What Is Consensus?

Learn about distributed consensus.


A distributed system is a group of hosts coordinating to achieve a common goal. These hosts can be spatially separated from each other, but for the client, it is a single view of the entire system.

The following properties are considered essential to a distributed system:

  • Concurrent: Hosts in the distributed system execute concurrently, processing multiple operations simultaneously as other hosts require coordination.

  • Sequencing of operations: The core property of a distributed system is to sequence the order of events since it is impossible to determine which event occurred before the other in a concurrent environment. Since there is no global clock to synchronize, various algorithms have been proposed to determine the order of events.

  • Unreliable networks: In a distributed system with multiple hosts connected via networks, network failures and partitions are inevitable. Packets can be lost, reordered, or duplicated. The hosts can go down and respond slowly. Therefore, designing distributed systems requires building fault-tolerant systems where the failure of one component is handled gracefully and doesn’t cascade across the hosts.

  • Communication: Hosts in distributed systems communicate with each other through message passing, which can be synchronous or asynchronous. In synchronous communication, messages will be delivered within a fixed period, whereas message delivery semantics are not deterministic in asynchronous communication.


Consensus in a distributed system is the mechanism by which distributed processes or hosts agree on a particular decision. In a distributed environment with multiple hosts, reliability is a core requirement in the presence of network failures. Therefore, multiple hosts coordinate to perform an action that requires the coordinating hosts to agree on some data value. Some examples of consensus include:

  • Leader election: In a distributed database, multiple hosts should agree on who should be the leader node so that only one leader to receive writes exists.

  • Ticket reservation system: A flight ticket booking system receives multiple requests to reserve a particular seat, and the database can allocate the seat for only one client.

  • Username uniqueness: A web application receives multiple requests from different users to create a unique username. The database has to ensure a unique username assignment globally.

Every host in the consensus algorithm plays one of the following roles:

  • Proposers: Proposers are leaders who determine the outcome of the proposal request.

  • Acceptors: Acceptors accept proposed values from proposers and let proposers know if something got accepted previously.

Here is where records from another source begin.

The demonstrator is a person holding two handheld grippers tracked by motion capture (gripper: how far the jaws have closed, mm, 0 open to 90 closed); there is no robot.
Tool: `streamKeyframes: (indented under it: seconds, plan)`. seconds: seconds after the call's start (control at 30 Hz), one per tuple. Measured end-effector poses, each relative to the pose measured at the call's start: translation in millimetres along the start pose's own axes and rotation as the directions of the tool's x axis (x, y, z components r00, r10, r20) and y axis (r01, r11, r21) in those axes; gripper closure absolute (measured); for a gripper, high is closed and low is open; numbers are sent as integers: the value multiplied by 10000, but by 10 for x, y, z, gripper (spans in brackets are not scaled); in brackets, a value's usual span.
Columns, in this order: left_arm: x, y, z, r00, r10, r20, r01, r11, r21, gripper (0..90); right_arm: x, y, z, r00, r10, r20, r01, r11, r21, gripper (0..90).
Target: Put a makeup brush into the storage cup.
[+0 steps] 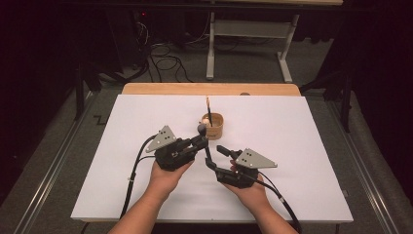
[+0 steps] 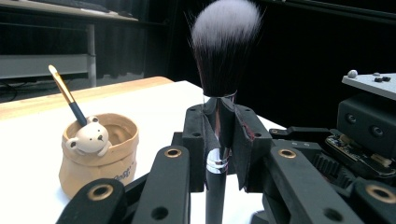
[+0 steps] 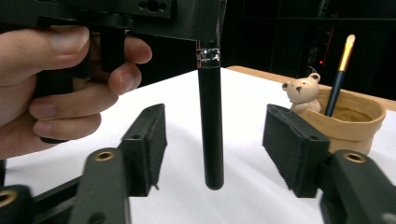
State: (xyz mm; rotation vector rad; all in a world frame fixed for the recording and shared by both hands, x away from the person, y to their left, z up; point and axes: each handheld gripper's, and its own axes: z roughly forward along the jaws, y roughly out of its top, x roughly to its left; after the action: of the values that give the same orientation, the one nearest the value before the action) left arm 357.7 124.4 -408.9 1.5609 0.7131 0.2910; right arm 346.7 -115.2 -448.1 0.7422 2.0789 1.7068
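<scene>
A black-handled makeup brush (image 2: 219, 46) with a fluffy white-tipped head stands upright in my left gripper (image 2: 219, 116), whose jaws are shut on its silver-ringed neck. From above, the brush (image 1: 201, 128) points up beside the left gripper (image 1: 202, 141) at the table's middle. The brush's handle (image 3: 210, 126) hangs down between the pads (image 3: 292, 149) of my right gripper (image 3: 215, 140), which stand apart with clear gaps on both sides. The right gripper (image 1: 216, 157) sits just right of the left one. A tan cup (image 1: 214, 126) with a bear figure (image 2: 88, 137) holds a thin brush (image 2: 67, 95).
A white sheet (image 1: 292, 146) covers the table, with a wooden edge (image 1: 209, 88) at the far side. The cup (image 3: 350, 123) stands just beyond both grippers. A hand (image 3: 60, 84) grips the left gripper's body. Cables (image 1: 165, 63) and a table frame (image 1: 253, 29) lie on the floor beyond.
</scene>
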Motion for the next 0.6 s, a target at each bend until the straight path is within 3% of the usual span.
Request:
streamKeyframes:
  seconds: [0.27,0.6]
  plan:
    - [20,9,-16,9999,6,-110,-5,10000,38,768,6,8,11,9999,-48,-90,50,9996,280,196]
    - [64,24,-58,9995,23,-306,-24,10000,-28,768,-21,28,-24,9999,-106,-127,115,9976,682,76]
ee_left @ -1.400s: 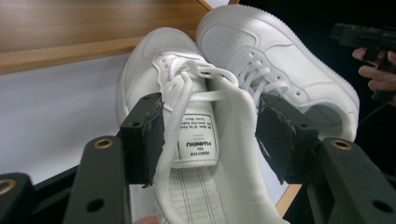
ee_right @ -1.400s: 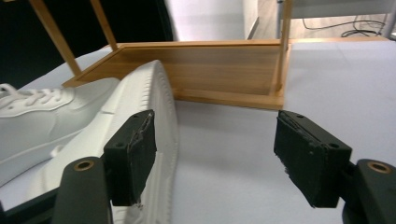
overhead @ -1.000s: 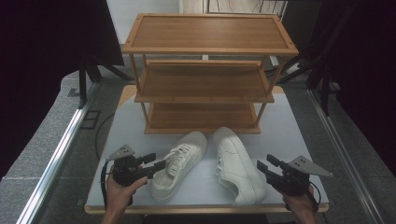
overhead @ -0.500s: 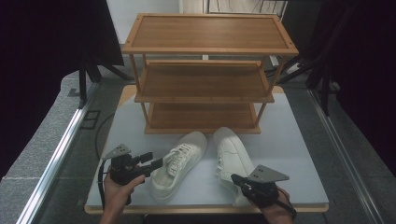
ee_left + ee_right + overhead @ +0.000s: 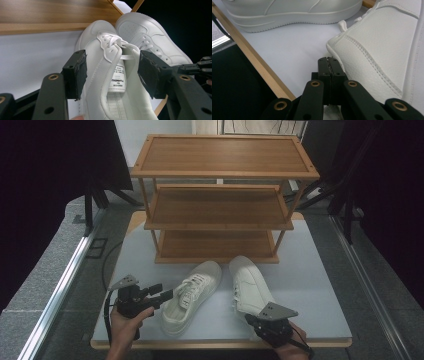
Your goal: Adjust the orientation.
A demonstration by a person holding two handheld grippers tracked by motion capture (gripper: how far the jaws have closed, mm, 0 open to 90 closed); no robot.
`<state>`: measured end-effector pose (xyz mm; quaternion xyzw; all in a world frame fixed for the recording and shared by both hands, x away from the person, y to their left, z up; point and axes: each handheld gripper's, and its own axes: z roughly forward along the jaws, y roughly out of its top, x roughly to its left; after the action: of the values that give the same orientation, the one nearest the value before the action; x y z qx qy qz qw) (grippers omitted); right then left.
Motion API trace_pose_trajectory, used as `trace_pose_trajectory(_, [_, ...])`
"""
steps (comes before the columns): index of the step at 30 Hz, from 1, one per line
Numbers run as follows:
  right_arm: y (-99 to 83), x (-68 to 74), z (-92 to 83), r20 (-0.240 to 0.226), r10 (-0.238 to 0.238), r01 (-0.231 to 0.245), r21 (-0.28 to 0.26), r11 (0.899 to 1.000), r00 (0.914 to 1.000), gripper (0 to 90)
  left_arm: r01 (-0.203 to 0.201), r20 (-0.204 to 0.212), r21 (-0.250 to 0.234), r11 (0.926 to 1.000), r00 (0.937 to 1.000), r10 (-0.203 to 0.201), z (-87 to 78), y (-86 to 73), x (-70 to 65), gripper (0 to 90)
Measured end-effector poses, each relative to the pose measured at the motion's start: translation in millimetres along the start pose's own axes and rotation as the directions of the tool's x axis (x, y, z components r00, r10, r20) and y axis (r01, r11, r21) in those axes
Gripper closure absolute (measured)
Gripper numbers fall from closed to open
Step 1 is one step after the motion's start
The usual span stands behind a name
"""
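Two white sneakers lie on the table in front of the shelf, toes toward it. My left gripper [image 5: 165,294] [image 5: 112,72] is open, its jaws standing either side of the left sneaker's [image 5: 192,297] [image 5: 110,57] collar and tongue. The pads [image 5: 76,72] do not squeeze the sneaker. My right gripper [image 5: 257,319] [image 5: 328,65] is shut, pads pressed together with nothing visible between them. Its tips sit right against the heel of the right sneaker [image 5: 250,287] [image 5: 382,50]. The left sneaker's sole [image 5: 294,12] shows beyond it.
A three-tier wooden shoe rack [image 5: 220,210] stands at the back of the white table [image 5: 310,285]. The table's wooden front edge [image 5: 254,67] runs just beside my right gripper. Dark floor and metal rails surround the table.
My right gripper moved left along the table's front edge to the right sneaker's heel, and its jaws went from open to shut. The left gripper stayed at the left sneaker.
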<state>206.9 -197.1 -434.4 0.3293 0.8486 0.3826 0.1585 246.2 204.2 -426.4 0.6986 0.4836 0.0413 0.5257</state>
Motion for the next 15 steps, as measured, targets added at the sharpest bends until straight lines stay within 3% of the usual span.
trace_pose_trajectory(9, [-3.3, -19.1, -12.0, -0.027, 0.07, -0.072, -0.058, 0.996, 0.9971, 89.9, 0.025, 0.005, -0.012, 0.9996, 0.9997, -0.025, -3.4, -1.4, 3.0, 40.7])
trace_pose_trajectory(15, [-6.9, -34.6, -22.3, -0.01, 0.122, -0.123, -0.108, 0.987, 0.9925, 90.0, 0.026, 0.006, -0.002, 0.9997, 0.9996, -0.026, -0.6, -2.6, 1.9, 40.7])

  • Learners: Learners are hosts who learn the outcome.

Replicated state machine

Solving consensus problems puts us one step away from implementing a replicated state machine. A replicated state machine is a deterministic state machine replicated across multiple hosts but which provides a view of a single state machine. Even if one of the hosts is faulty, the state machine remains functional and deterministic.

A valid atomic transaction in a replicated state machine causes the system's state to transition from one state to the next based on the input parameters.

  • A transaction log is a sequence of transactions stored in the state machine.

  • The rules for transitioning the transactions from one state to another are called state transition logic or state machine.

We can think about replicated state machines as a set of distributed hosts that start with the same initial value. Then, for each state transition, the hosts decide on the next value and collectively agree on a value (i.e., reach a consensus).